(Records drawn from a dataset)
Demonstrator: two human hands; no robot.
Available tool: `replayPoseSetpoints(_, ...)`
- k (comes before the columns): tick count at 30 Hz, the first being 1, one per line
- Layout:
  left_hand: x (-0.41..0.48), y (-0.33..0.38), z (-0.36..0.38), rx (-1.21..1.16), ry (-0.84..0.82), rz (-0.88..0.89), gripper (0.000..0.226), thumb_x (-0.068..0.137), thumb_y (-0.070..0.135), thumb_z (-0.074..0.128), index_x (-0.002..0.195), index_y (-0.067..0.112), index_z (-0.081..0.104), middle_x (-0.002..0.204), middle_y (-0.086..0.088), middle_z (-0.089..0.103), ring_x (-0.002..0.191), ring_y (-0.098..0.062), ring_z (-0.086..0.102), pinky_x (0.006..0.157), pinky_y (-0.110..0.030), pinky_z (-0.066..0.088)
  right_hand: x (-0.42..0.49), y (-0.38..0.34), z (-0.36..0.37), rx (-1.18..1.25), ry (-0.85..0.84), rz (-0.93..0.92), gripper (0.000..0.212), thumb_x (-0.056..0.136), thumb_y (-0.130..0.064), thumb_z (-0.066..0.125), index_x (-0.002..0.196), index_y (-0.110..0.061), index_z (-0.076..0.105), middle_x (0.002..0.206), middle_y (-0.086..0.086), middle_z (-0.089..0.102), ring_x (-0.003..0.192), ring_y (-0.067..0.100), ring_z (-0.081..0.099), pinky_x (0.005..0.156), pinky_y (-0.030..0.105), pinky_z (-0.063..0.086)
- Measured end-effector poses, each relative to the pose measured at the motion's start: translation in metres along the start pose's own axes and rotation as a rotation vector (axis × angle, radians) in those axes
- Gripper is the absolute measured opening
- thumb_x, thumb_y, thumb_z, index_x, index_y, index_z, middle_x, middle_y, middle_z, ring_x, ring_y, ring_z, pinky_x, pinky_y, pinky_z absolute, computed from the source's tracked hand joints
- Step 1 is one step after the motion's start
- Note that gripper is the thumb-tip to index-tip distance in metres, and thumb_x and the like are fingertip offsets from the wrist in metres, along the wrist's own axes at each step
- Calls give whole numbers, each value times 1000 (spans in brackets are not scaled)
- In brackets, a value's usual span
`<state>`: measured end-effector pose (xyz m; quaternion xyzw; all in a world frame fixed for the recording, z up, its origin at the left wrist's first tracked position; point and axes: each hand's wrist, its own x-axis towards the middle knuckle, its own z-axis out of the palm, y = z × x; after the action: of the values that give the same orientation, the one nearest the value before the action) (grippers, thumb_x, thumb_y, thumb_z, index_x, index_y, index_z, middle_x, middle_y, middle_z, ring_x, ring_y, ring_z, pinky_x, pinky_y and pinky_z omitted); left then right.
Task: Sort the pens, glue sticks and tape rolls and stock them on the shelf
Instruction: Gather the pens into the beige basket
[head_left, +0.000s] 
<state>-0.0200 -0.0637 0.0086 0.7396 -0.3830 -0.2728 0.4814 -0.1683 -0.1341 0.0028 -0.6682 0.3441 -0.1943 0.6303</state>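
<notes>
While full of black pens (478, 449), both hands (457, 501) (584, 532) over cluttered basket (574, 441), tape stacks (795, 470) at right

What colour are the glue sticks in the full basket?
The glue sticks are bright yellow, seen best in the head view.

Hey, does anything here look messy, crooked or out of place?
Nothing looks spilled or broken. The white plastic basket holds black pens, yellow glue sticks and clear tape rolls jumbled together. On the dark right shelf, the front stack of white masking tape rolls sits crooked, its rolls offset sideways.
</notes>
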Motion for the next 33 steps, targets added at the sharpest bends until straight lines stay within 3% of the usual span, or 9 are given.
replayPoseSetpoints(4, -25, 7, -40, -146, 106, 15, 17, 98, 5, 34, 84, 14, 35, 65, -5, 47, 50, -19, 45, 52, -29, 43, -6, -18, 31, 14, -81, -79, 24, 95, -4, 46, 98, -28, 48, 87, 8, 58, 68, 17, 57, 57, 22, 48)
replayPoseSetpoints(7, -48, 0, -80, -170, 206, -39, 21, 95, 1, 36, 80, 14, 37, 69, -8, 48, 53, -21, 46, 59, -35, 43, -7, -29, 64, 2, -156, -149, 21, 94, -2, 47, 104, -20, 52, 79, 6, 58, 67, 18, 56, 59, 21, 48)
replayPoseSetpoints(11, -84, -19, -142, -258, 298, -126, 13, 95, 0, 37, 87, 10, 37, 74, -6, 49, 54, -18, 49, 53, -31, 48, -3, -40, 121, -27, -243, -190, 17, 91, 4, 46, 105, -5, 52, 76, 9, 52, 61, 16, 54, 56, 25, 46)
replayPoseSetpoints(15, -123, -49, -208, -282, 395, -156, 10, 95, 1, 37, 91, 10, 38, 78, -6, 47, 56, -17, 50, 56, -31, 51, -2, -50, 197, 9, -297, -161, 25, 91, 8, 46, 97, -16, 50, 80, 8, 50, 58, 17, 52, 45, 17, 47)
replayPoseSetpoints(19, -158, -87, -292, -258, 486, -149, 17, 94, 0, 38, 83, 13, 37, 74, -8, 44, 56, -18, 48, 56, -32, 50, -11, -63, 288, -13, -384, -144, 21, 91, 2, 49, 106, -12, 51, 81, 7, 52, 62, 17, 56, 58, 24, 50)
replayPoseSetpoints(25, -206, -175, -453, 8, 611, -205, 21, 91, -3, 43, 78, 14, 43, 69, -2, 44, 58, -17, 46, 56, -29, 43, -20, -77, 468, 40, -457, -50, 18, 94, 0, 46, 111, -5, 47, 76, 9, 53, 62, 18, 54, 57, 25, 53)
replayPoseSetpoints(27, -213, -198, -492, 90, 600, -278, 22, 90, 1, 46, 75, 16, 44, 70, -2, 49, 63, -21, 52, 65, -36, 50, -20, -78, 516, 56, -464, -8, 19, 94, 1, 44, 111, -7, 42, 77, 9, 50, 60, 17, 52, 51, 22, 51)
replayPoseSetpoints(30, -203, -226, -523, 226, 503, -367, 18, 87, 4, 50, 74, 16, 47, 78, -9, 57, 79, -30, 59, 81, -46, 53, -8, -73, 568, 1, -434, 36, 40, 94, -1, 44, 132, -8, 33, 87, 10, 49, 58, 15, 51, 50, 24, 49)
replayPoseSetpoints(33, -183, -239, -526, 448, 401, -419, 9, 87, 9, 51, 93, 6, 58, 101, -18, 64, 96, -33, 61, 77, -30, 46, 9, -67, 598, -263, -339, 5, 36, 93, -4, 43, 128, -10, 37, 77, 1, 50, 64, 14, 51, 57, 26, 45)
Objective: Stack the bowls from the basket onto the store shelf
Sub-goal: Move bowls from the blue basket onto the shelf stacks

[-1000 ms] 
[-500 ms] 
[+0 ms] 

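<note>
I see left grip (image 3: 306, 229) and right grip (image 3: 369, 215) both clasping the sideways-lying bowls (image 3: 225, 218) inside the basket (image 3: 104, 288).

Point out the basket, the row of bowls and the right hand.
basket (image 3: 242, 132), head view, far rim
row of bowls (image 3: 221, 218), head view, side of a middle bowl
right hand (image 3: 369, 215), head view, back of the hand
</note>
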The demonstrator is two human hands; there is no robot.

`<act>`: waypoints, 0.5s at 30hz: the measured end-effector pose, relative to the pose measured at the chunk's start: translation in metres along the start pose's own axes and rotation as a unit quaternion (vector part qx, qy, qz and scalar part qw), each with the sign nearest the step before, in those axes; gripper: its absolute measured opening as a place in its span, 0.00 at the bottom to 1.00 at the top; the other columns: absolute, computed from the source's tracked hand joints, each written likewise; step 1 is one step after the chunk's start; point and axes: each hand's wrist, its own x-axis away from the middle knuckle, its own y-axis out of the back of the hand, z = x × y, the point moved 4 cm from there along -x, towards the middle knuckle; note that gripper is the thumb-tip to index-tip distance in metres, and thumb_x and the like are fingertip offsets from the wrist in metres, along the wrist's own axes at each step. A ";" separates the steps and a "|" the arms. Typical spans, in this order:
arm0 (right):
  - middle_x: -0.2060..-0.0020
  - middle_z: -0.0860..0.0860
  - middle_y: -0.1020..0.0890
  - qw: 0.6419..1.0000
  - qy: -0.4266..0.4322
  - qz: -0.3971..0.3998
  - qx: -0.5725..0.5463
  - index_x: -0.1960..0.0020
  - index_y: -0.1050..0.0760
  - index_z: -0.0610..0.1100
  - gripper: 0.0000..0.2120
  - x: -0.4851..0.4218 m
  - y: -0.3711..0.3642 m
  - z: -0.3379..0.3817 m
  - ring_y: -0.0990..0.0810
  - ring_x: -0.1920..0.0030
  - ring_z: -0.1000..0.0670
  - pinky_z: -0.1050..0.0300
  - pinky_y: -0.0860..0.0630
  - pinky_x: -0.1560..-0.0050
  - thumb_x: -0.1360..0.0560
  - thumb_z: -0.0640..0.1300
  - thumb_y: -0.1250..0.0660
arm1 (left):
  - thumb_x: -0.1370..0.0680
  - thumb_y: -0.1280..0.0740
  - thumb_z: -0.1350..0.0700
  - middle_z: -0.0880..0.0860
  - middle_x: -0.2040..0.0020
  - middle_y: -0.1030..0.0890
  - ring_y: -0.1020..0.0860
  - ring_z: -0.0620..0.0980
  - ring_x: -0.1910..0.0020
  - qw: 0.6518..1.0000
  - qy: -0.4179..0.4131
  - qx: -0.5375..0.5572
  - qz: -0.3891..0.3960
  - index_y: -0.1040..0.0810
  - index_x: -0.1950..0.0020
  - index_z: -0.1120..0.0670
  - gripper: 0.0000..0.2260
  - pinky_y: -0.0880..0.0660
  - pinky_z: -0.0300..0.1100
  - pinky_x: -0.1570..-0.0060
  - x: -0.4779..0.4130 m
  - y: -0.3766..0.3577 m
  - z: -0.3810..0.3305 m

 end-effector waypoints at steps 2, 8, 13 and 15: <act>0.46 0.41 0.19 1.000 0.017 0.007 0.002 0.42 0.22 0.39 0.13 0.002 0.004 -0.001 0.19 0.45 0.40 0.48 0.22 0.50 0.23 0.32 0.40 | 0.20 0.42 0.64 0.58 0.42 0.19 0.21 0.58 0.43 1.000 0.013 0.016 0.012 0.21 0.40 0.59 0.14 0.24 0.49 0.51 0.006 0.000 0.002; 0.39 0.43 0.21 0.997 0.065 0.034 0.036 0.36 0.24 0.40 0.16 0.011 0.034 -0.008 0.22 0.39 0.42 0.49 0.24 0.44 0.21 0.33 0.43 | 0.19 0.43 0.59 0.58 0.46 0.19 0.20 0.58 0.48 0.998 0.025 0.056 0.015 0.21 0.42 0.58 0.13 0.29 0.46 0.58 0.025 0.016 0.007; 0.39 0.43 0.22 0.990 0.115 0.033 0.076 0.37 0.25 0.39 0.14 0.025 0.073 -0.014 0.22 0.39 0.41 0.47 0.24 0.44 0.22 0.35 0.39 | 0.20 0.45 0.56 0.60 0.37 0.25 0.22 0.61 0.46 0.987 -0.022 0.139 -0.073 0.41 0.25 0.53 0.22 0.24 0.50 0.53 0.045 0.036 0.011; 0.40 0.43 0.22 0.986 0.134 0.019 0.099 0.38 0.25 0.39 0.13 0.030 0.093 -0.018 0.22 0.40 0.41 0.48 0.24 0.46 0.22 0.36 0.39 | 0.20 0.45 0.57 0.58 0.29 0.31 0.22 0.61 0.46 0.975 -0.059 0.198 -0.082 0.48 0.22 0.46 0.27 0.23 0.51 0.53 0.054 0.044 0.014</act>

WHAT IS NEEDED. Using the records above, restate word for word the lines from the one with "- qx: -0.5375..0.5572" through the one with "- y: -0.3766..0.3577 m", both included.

OUTPUT BELOW.
  - qx: -0.5375..0.5572
  - qz: -0.3891..0.3960
  - index_y: -0.1040..0.0810
  - index_x: -0.1950..0.0020
  - index_z: -0.1120..0.0670
  - gripper: 0.0000..0.2260
  - pinky_y: -0.0880..0.0660
  - pinky_z: -0.0300..0.1100
  - pinky_x: -0.1570..-0.0060
  - x: -0.4779..0.4130 m
  - y: -0.3766..0.3577 m

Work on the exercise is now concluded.